Background: Neighborhood environment studies of physical activity (PA) have been mainly single-country focused. The International Prevalence Study (IPS) presented a rare opportunity to examine neighborhood features across countries. The purpose of this analysis was to: 1) detect international neighborhood typologies based on participants' response patterns to an environment survey and 2) to estimate associations between neighborhood environment patterns and PA.
Methods: A Latent Class Analysis (LCA) was conducted on pooled IPS adults (N=11,541) aged 18 to 64 years old (mean=37.5±12.8 yrs; 55.6% women) from 11 countries including Belgium, Brazil, Canada, Colombia, Hong Kong, Japan, Lithuania, New Zealand, Norway, Sweden, and the U.S. This subset used the Physical Activity Neighborhood Environment Survey (PANES) that briefly assessed 7 attributes within 10-15 minutes walk of participants' residences, including residential density, access to shops/services, recreational facilities, public transit facilities, presence of sidewalks and bike paths, and personal safety. LCA derived meaningful subgroups from participants' response patterns to PANES items, and participants were assigned to neighborhood types. The validated short-form International Physical Activity Questionnaire (IPAQ) measured likelihood of meeting the 150 minutes/week PA guideline. To validate derived classes, meeting the guideline either by walking or total PA was regressed on neighborhood types using a weighted generalized linear regression model, adjusting for gender, age and country.

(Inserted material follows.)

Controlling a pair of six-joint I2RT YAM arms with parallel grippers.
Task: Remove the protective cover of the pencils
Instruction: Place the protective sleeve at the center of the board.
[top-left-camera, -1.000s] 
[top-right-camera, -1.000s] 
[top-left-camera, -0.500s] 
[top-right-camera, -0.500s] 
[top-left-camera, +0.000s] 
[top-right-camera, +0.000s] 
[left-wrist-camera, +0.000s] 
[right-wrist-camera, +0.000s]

Results: A 5-subgroup solution fitted the dataset and was interpretable. Neighborhood types were labeled, "Overall Activity Supportive (52% of sample)", "High Walkable and Unsafe with Few Recreation Facilities (16%)", "Safe with Active Transport Facilities (12%)", "Transit and Shops Dense with Few Amenities (15%)", and "Safe but Activity Unsupportive (5%)". Country representation differed by type (e.g., U.S. disproportionally represented "Safe but Activity Unsupportive"). Compared to the Safe but Activity Unsupportive, two types showed greater odds of meeting PA guideline for walking outcome (High Walkable and Unsafe with Few Recreation Facilities, OR=2.26 (95% CI 1.18-4.31); Overall Activity Supportive, OR=1.90 (95% CI 1.13-3.21). Significant but smaller odds ratios were also found for total PA.
Conclusions: Meaningful neighborhood patterns generalized across countries and explained practical differences in PA. These observational results support WHO/UN recommendations for programs and policies targeted to improve features of the neighborhood environment for PA.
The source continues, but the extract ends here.